[What you are asked to do] Starting at the first line, copy the data below through to the end, exactly.

[The data]
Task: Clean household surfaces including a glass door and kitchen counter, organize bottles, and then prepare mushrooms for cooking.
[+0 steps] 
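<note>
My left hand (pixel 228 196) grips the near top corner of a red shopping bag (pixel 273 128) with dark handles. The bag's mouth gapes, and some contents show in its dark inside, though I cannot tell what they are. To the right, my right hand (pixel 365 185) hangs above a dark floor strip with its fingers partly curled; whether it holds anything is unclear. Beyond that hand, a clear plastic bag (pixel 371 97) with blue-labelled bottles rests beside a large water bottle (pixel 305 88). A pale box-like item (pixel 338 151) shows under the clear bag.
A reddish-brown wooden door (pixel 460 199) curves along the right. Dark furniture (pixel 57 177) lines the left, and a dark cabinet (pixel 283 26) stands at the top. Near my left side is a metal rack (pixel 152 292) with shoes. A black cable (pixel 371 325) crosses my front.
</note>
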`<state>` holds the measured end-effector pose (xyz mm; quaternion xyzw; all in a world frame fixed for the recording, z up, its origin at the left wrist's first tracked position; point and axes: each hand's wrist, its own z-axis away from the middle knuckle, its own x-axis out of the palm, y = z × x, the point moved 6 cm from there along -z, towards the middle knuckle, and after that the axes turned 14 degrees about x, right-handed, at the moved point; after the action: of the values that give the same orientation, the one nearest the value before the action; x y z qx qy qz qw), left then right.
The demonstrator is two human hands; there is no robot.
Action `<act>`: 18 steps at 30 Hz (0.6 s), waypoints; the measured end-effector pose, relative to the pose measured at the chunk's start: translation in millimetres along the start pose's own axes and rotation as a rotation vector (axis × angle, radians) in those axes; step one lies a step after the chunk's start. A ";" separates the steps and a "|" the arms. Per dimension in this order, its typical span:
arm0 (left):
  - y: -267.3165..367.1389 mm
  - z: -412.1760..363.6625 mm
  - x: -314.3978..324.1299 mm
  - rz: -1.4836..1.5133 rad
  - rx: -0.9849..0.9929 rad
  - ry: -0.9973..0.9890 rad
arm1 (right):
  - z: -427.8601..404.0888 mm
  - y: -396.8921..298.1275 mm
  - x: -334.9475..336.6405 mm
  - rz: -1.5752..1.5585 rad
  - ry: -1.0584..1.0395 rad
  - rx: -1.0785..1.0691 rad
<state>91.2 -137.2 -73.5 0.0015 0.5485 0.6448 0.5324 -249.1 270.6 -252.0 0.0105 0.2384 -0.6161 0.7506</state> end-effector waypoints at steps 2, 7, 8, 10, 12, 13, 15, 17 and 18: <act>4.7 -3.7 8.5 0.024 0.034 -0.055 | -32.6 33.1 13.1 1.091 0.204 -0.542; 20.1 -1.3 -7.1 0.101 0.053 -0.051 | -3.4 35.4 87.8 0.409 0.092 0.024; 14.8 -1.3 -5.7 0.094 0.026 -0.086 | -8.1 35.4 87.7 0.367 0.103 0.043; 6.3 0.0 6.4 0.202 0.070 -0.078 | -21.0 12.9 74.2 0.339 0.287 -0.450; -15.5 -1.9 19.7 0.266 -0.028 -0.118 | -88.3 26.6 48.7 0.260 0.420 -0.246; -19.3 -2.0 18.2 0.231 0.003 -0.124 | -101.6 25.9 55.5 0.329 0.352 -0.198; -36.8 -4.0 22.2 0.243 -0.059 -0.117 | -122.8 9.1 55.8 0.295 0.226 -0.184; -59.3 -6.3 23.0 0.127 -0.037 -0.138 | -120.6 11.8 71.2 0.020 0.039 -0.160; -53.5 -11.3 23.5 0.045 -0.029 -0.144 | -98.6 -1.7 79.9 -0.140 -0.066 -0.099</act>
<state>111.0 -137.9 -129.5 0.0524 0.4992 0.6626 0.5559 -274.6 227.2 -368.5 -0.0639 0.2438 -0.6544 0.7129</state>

[Result of the exercise]
Task: Clean household surfaces including a glass door and kitchen counter, organize bottles, and then prepare mushrooms for cooking.
[+0 steps] 
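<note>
My left hand (pixel 228 196) grips the near top corner of a red shopping bag (pixel 273 128) with dark handles. The bag's mouth gapes, and some contents show in its dark inside, though I cannot tell what they are. To the right, my right hand (pixel 365 185) hangs above a dark floor strip with its fingers partly curled; whether it holds anything is unclear. Beyond that hand, a clear plastic bag (pixel 371 97) with blue-labelled bottles rests beside a large water bottle (pixel 305 88). A pale box-like item (pixel 338 151) shows under the clear bag.
A reddish-brown wooden door (pixel 460 199) curves along the right. Dark furniture (pixel 57 177) lines the left, and a dark cabinet (pixel 283 26) stands at the top. Near my left side is a metal rack (pixel 152 292) with shoes. A black cable (pixel 371 325) crosses my front.
</note>
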`<state>` holds the measured end-effector pose (xyz mm; quaternion xyzw; all in a world frame fixed for the recording, z up, its origin at the left wrist's first tracked position; point and axes: each hand's wrist, its own z-axis away from the middle knuckle, its own x-axis out of the palm, y = z × x, the point moved 6 cm from there along -z, towards the middle knuckle, and after that the axes turned 14 degrees about x, right-handed, at the moved point; after the action: of the values that give the same orientation, the one nearest the value before the action; x y z qx qy qz qw), left then right.
The demonstrator is two human hands; there is no robot.
Action `<act>`: 18 steps at 30 Hz (0.6 s), waypoints; the measured end-effector pose, relative to the pose measured at the chunk's start: translation in millimetres along the start pose's own axes and rotation as a rotation vector (axis × angle, radians) in those axes; step one lies a step after the chunk's start. A ";" separates the steps and a "|" the arms. Per dimension in this order, its typical span:
arm0 (left):
  - y: -267.3165..367.1389 mm
  - z: -412.1760..363.6625 mm
  - x: -314.3978..324.1299 mm
  - rz: -1.4836..1.5133 rad
  - rx: -0.9849..0.9929 rad
  - ry: -0.9973..0.9890 rad
arm1 (right):
  - z: -427.8601..404.0888 mm
  - y: -396.8921..298.1275 mm
  - x: -334.9475..336.6405 mm
  - rz: -1.5752..1.5585 rad
  - ry: -1.0584..1.0395 rad
  - rx: -1.0785..1.0691 rad
<state>91.2 -137.2 -73.5 0.0015 0.5485 0.6448 0.5324 -249.1 270.6 -252.0 0.0105 0.2384 -0.6161 0.7506</state> end-effector waypoints at steps 2, 7, 8, 10, 12, 13, 15, 17 and 18: <act>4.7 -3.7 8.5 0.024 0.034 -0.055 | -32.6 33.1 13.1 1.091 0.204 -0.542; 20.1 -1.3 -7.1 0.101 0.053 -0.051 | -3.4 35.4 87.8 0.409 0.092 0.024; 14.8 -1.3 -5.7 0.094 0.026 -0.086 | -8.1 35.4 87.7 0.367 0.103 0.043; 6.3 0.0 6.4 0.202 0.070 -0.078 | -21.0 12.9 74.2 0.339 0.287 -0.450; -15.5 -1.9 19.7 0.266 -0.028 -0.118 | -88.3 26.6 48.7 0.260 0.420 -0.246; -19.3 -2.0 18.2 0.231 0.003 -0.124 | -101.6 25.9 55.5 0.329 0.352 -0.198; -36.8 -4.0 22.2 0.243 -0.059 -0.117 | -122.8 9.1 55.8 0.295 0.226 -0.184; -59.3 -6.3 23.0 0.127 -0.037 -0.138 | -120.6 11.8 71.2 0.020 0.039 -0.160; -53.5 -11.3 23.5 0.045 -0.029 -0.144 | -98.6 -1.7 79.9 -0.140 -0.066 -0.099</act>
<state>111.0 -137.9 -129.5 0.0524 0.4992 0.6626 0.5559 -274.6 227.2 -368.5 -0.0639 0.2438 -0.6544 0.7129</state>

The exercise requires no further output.